Authors: Vijay Govindarajan and Chris Timble

Publisher: Harvard Business Review Press

Book Review by:  Sonu Chandiram

This 229-page book on ‘reverse innovation’ in business a new term you will learn about and what it means, is itself an innovative work by its two authors because it recognizes, as few books do, that the United States is no longer a pioneer – as it once was – in creating new products and services that makes life easier for billions of people worldwide.

Other countries such as China and India have taken the lead in innovation. Chinese firms now design numerous money- and time-saving products, mass-manufacture them and export them in large quantities worldwide. India’s firms do likewise.
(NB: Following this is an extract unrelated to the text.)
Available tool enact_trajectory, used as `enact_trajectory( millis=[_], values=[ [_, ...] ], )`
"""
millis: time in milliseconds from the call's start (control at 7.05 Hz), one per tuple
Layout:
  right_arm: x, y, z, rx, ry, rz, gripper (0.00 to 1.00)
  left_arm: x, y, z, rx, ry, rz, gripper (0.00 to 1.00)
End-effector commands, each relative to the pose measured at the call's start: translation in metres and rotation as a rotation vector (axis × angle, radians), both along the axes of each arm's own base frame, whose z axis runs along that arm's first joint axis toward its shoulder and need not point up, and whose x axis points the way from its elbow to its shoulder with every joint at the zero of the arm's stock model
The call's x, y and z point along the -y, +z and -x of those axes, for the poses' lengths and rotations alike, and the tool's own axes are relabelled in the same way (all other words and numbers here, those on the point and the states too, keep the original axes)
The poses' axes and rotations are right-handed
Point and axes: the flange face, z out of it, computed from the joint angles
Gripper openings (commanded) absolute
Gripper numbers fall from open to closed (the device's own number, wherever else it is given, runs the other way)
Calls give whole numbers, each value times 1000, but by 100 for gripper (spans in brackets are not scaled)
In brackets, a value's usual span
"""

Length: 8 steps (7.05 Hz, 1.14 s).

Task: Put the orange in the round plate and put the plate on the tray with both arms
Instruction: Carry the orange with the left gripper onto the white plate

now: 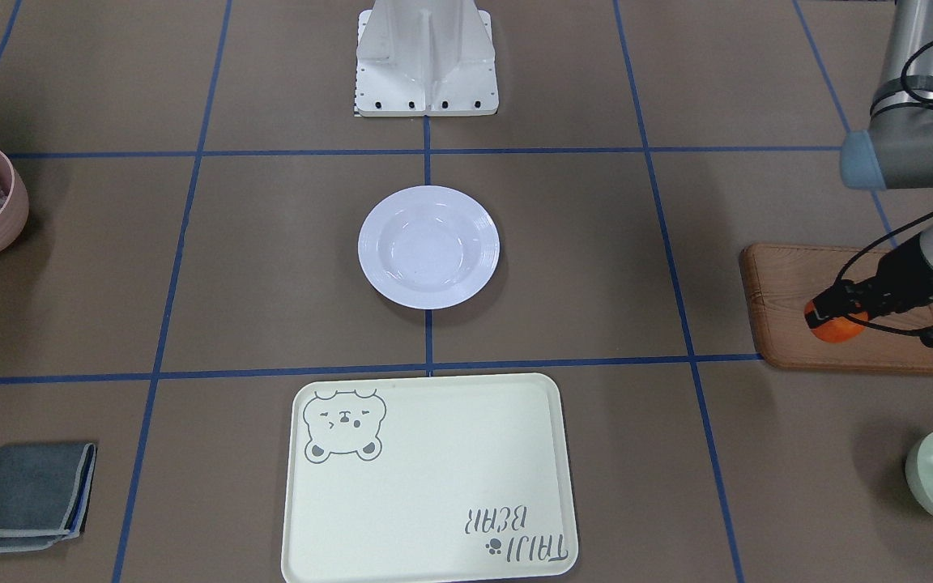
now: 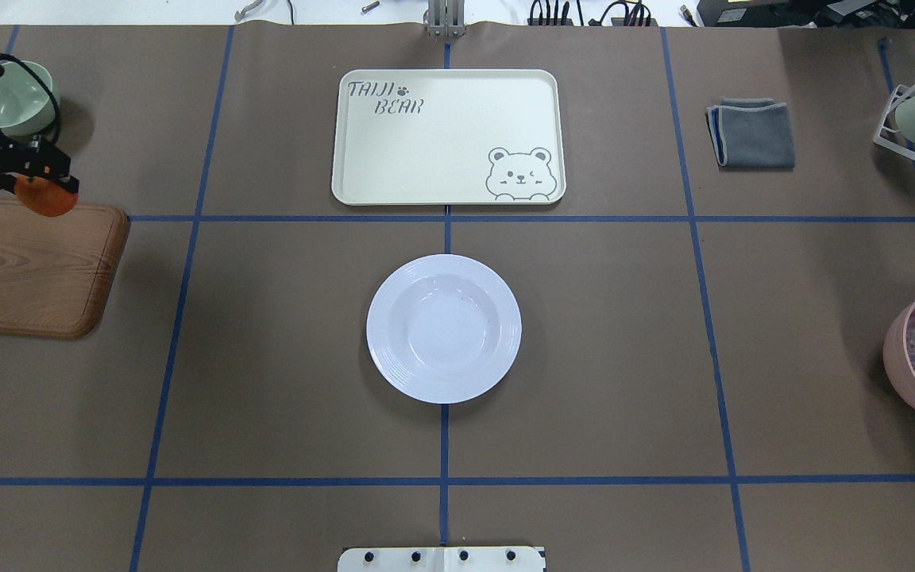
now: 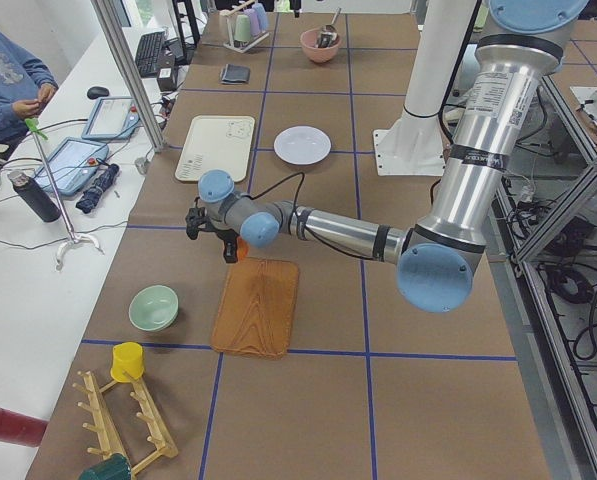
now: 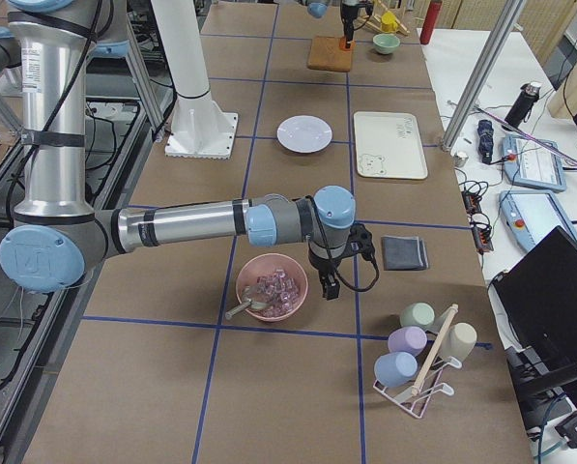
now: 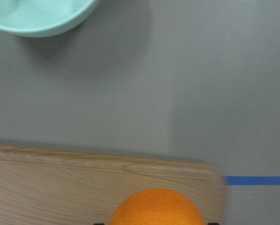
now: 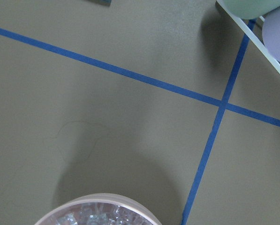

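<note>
orange (image 5: pixel 156 208) — small, bright, round — in left gripper (image 1: pixel 837 317)

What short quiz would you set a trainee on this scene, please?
1. True or false: the orange already lies in the round plate.
2. Pick one. The left gripper is: A shut on the orange; B open and empty; C out of every view.
3. Short answer: over which object is the orange right now?

Key: 1 false, the plate is empty; 2 A; 3 the wooden board.
</note>
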Motion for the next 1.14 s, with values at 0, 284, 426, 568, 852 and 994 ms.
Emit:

In India’s auto industry alone, Tata Motors came up first with the Nano which made personal transportation affordable for millions. Then they grabbed the opportunity to mass-produce the air-powered car developed by French innovator Guy Negre. And now, the company is working to commercialize the production of a water-powered car with chemistry professor and energy innovator Daniel Nocera at the Massachusetts Institute of technology.

With a Foreword by India-born PepsiCo Chairperson and CEO Indra K. Nooyi, Reverse Innovation is organized in two basic parts.  Part I discusses the challenges inherent in reverse innovation, particularly the five paths to it, and Part II presents a dozen real examples of it by companies ranging from day-to-day consumer product makers such as Proctor and Gamble and PepsiCo to high-tech firms such as EMC and Logitech.

The authors discuss each of the five basic paths of reverse innovation in terms of gaps to bridge, namely the infrastructure gap, the performance gap, the preferences gap, the regulatory gap and the sustainability gap.

With regards to penetrating massive markets like China and India, each with billion-plus consumers, which have demands for a large variety of goods, it is not as simple for U.S. firms to create products that they think will sell in those countries. Correct pricing is a huge challenge to overcome, among other unknowns.

They elaborate on this challenge: “we warned (in chapter 10) that one person with ten dollars to spend has a vastly different set of wants and needs than ten people each with one dollar to spend. This is a good beginning, but reaping the full benefit of reverse innovation requires a much deeper understanding of the differences between rich-country and poor-country needs.”

They way a certain country gets on a path of progress is never the same as another country does. How the U.S. developed centuries or decades ago would not be similar how India has or will innovate and grow. Many of the U.S. inventions and innovations are already present in India. It is not as simple as exporting U.S. products to India for it to come to the modern age. Income, pricing, wants and needs gap are huge between these two countries, although they share the same values of freedom and democracy.

Citing 2010 annual per-capita income comparisons of $47,000 in the United States and just $3,000 in India, they point out: “Even under the most optimistic economic growth assumptions, it will take a long and slow march of at least two generations for India to catch up to the U.S. on this metric.”

Who really can correctly guess how long it will take Indians to reach per-capita income of $47,000 and by then, what will be the real purchasing value of the U.S. dollar, and importantly what will be the U.S. dollar – Indian rupee exchange rate?

And with innovative products created in other countries being mass-produced and sold in India, the competitive advantage of India over the United States is increasing. India has also reached a point where its own local innovation is creating products that are being exported to the United States with a huge pricing advantage. Who knows how many U.S. companies may go out of business because of this advantage.

Issues and questions such as these and similar ones make this book a compelling read by Govindarajan and Trimble, whether you are a business owner or executive or just an ordinary citizen concerned about globalization and global competition.

Vijay Govindarajan is a professor of International Business at the Tuck School of Business at Dartmouth College and the first Professor in Residence and Chief Innovation Consultant at General Electric. He ranked third in the Thinkers 50 list of the greatest management thinkers in the world.